**Retroactive posts because of low internet again, 2 more to come tomorrow!
*August 14, 2011
Today marked our first day of validation among the chars. We are very lucky that the director of community health services from the Head Office is accompanying us these next few days as well. He brings a wealth of experience and knowledge, about Friendship and about our health services on the field, that neither Sareeta Apa nor I possibly match. His ownership is a pivotal part of this project – without him, we don’t have leverage or the investment needed to finalize and distribute the tools, and advocate for monitoring and evaluation culture, in general.

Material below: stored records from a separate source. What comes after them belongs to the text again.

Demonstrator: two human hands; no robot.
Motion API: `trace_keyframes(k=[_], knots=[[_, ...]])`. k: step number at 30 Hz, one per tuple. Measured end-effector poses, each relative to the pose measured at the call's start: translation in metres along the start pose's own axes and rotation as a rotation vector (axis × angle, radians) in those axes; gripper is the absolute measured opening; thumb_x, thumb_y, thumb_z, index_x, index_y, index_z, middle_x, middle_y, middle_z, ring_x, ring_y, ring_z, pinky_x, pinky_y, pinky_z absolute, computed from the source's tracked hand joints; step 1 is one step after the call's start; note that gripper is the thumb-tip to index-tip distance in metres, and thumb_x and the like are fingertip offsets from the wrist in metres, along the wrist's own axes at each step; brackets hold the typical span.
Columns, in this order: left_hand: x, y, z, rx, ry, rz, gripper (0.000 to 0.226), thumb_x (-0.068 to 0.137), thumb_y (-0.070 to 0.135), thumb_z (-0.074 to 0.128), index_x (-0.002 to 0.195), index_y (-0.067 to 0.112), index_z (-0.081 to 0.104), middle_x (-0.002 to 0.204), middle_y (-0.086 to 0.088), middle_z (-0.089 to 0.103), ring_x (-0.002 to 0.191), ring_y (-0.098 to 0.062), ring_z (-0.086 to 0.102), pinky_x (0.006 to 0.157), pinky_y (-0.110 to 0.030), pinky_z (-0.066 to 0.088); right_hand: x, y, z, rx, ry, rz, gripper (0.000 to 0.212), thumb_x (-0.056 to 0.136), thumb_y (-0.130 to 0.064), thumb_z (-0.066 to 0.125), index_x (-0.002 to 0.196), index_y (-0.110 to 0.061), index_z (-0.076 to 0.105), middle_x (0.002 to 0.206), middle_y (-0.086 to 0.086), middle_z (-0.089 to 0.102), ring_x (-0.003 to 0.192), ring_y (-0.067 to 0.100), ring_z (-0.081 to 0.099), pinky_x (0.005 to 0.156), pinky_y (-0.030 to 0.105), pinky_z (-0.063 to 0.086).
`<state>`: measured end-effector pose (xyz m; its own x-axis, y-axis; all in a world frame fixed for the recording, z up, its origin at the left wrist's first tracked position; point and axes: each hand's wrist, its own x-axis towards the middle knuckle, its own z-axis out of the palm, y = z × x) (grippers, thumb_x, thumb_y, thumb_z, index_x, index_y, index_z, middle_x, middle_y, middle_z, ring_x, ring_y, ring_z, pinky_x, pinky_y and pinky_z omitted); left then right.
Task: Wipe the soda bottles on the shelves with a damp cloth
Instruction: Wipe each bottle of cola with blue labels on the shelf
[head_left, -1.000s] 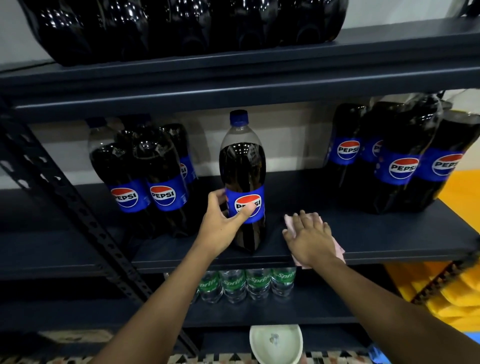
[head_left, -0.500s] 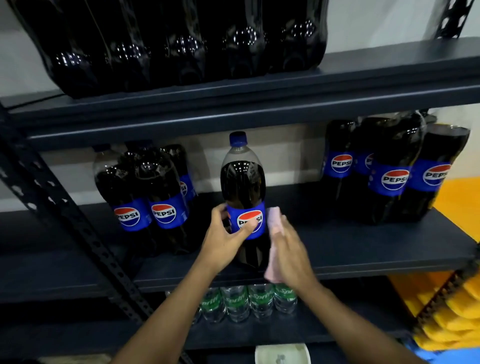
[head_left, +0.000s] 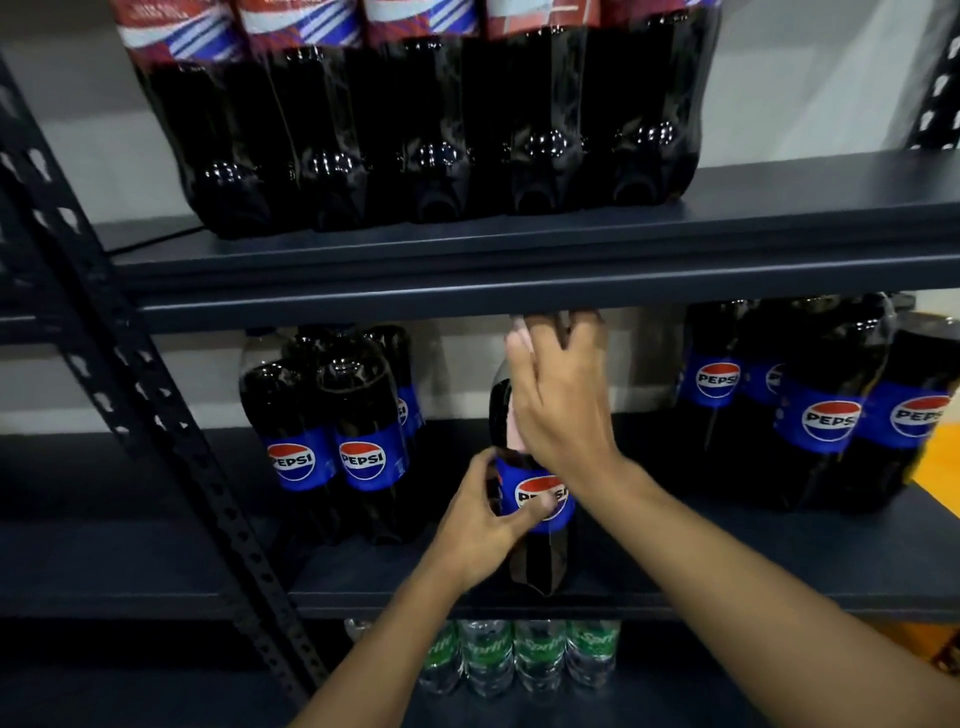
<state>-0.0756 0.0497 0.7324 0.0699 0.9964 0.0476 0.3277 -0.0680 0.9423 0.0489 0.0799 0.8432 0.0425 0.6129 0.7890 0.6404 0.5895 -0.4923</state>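
Observation:
A tall Pepsi bottle (head_left: 537, 561) with a blue label stands alone at the front of the middle shelf (head_left: 727, 566). My left hand (head_left: 480, 519) grips it at the label, thumb across the logo. My right hand (head_left: 558, 405) holds a pink cloth (head_left: 517, 338) around the bottle's shoulder and neck, just below the upper shelf's edge. The bottle's cap and top are hidden behind the hand and cloth.
More Pepsi bottles (head_left: 332, 441) stand at the left of the same shelf, and a wrapped pack (head_left: 810, 405) at the right. Dark cola bottles (head_left: 415, 119) fill the upper shelf. Small Sprite bottles (head_left: 519, 654) sit below. A perforated upright post (head_left: 171, 441) slants at left.
My right hand lifted the cloth off the shelf, brought it to the bottle's label, then slid it up to the neck. My left hand kept its grip on the bottle. The camera tilted upward.

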Motion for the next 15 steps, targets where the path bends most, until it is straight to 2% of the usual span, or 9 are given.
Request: trace_keyframes(k=[2,4,6,8,10,11,13,15], knots=[[0.0,-0.002,0.001,-0.015,0.006,-0.003,0.089,0.06,0.078,0.085,0.134,0.049,0.046,0.128,0.02,0.065,0.11,0.0,0.07,0.102,-0.037,0.059,0.012,-0.004,-0.004,-0.1,-0.085,-0.076,0.035,0.109,-0.032,0.04,0.112,-0.012,0.068,0.109,0.009,0.059,0.099,0.029,0.058,0.085,0.037,0.044],[-0.001,0.0,-0.001,-0.012,-0.014,-0.004,0.087,0.059,0.081,0.084,0.132,0.052,0.045,0.13,0.02,0.064,0.11,0.002,0.07,0.1,-0.033,0.059,0.018,-0.002,-0.007,-0.176,-0.117,-0.115,0.034,0.108,-0.03,0.042,0.112,-0.011,0.07,0.106,0.01,0.069,0.102,0.029,0.059,0.094,0.035,0.038],[0.001,0.005,-0.007,-0.044,-0.058,-0.058,0.071,0.076,0.072,0.079,0.134,0.045,0.049,0.134,0.015,0.063,0.11,0.0,0.07,0.1,-0.031,0.057,0.019,-0.001,-0.009,-0.165,-0.116,-0.096,0.031,0.107,-0.029,0.045,0.099,-0.011,0.069,0.091,0.008,0.071,0.09,0.028,0.061,0.086,0.032,0.035],[0.009,0.016,-0.018,-0.179,-0.05,-0.172,0.042,0.101,0.061,0.054,0.132,0.033,0.057,0.136,0.006,0.065,0.116,-0.01,0.067,0.106,-0.04,0.051,0.017,0.0,-0.011,-0.12,-0.078,-0.105,0.028,0.105,-0.029,0.048,0.09,-0.014,0.065,0.082,0.001,0.064,0.08,0.024,0.059,0.079,0.031,0.035],[0.02,0.031,-0.025,-0.372,0.014,-0.203,0.056,0.107,0.06,0.032,0.133,0.022,0.064,0.137,-0.004,0.068,0.123,-0.02,0.065,0.113,-0.049,0.045,0.012,0.0,-0.01,-0.066,-0.051,-0.126,0.03,0.103,-0.033,0.044,0.096,-0.014,0.066,0.089,-0.002,0.062,0.084,0.019,0.057,0.078,0.029,0.035],[0.025,0.043,-0.023,-0.465,0.039,-0.173,0.062,0.108,0.059,0.027,0.13,0.018,0.067,0.133,-0.008,0.072,0.119,-0.022,0.068,0.11,-0.047,0.048,0.009,0.001,-0.009,-0.03,-0.06,-0.126,0.036,0.103,-0.035,0.04,0.102,-0.013,0.068,0.095,0.0,0.063,0.089,0.019,0.057,0.078,0.03,0.037],[0.032,0.067,-0.012,-0.568,0.099,-0.104,0.06,0.112,0.051,0.024,0.113,0.016,0.073,0.107,-0.006,0.081,0.096,-0.015,0.077,0.089,-0.034,0.06,0.002,0.002,-0.004,0.022,-0.059,-0.102,0.044,0.102,-0.034,0.033,0.115,-0.012,0.069,0.108,0.002,0.066,0.101,0.021,0.058,0.085,0.036,0.044],[0.038,0.081,0.004,-0.623,0.111,-0.036,0.053,0.116,0.035,0.025,0.101,0.017,0.073,0.083,0.002,0.08,0.077,-0.007,0.075,0.071,-0.026,0.06,-0.008,0.004,0.003,0.007,0.023,-0.082,0.043,0.1,-0.028,0.037,0.126,-0.012,0.067,0.123,0.005,0.064,0.115,0.024,0.056,0.095,0.043,0.046]])
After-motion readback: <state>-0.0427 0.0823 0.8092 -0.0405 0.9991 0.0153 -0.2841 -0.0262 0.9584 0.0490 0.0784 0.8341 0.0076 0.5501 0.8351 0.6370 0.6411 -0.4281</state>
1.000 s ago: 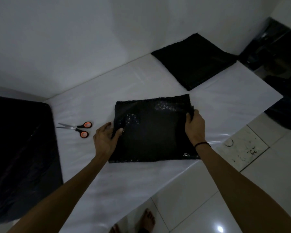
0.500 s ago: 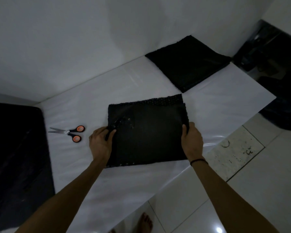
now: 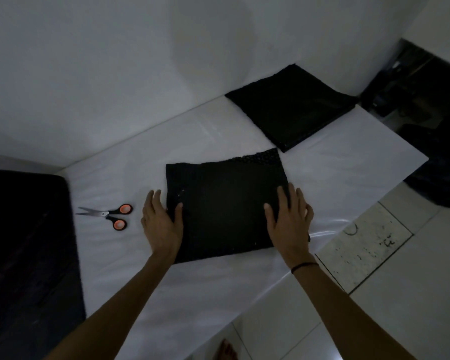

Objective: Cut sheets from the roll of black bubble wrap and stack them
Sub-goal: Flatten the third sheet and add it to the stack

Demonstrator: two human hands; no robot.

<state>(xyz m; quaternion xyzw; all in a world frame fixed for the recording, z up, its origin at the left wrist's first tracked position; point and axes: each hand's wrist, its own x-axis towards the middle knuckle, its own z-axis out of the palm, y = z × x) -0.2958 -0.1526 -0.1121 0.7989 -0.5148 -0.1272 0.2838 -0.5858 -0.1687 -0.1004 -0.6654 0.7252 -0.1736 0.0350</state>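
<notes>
Dim, bluish; floor glare; wide-angle edge distortion.

The sheet (image 3: 226, 209) lies in the middle of the worktop (image 3: 192, 294). The scissors (image 3: 109, 215) lie left of it, the stack (image 3: 291, 110) behind it, the roll (image 3: 24, 242) far left.

White table cover (image 3: 218, 294), pale wall (image 3: 115, 74), glossy tiled floor (image 3: 413, 294)

Your surroundings, dimly lit: plain white wall (image 3: 115, 61) ahead; table (image 3: 166, 294) under a glossy white cover; glossy white tiled floor (image 3: 400, 320) to your right; one scuffed tile (image 3: 361, 245), dark-marked; light glare (image 3: 334, 357) on a near tile.
</notes>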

We were also accompanied by my translator today, a kind-faced young fellow who ended up not only translating for me, but also eagerly took on the role of cultural ambassador, pointing to fish farms and different crops, to villages “where victims of river erosion live,” to bridges destroyed by floods and newly rebuilt. As we drove down to the riverside and hunkered down on the boat (it would take us 3.5 hours on the water each way today, excluding FCM pick-up time from different islands), he leaned over to tell me this was his first time on a boat like this. I smiled, asking: “Why? You live so close to water!” His answer, delivered with a nervous smile: “I’m so, so afraid of the water!” A part of me felt for him, especially when his mother called to ask if he was wearing a life jacket. In that instant, I realized a newfound appreciation for how far I’ve come with my own parents. They still worry, but I also think I’ve set the bar high enough that I can picture my dad being a bit disappointed if I didn’t take on some of the adventures that have come my way. My translator rose above, though, even coming with us to the roof of the boat from time to time.
A gray sky, with periodic bouts of rain, accompanied us on our long journey through the river. We visited two chars today, Mollarchar and Shonnashir Char, where satellite clinics were taking place. Both are stable chars that have had a lifetime of 15 to 20 years.
Because I had a translator, we were able to effectively delegate validation of the tools as the satellite clinic took place. The health meetings (uthan boitak) were delegated to me. On our first char, the FCM had just given birth, so instead the assistant health manager gave the meeting on fever and diarrhea. I pulled out the tool, made up of about fifteen benchmarks, and listened to my translator as he transliterated the lesson. I observed the audience, participation level, and the relationship between the manager and the attendees. One by one, I could see the components of the checklist coming to life! It was an amazing feeling and happy warmth rushed through my body.
The same happened on the second char, where this time the FCM gave the uthan boitak to some attendees. The tool also incorporates a check-in with one of the meeting attendees, a short interview to assess quality conducted on a private basis away from the satellite clinic. On both chars, my translator helped me to ask questions to women beneficiaries regarding the topics discussed, such as if the beneficiary is planning to, or has already used advice that she’s learned at the health meetings, and if she feels comfortable asking questions during the meeting. This went smoothly, as well, with one of the women even saying that because of the health meetings, she now knows how to make oral saline solution at home for her children whenever they have diarrhea. Perfect. That’s what we want!
I noticed some points of dissonance with the checklists, though – for example, the culture of taking attendance had disappeared somewhat from the meetings and needs to be brought back so we can track community involvement.
Once we were back in Gaibandha later on, a check-in with my supervisors revealed that there’d been frustrations about the distance traveled versus the actual amount of time spent at the clinics validating (about an hour each). I didn’t have any control over this and though I agreed, the selfish part of me enjoyed each of the seven hours I got to gaze at the gurgling water of the river, the numerous chars new and old, green and amber.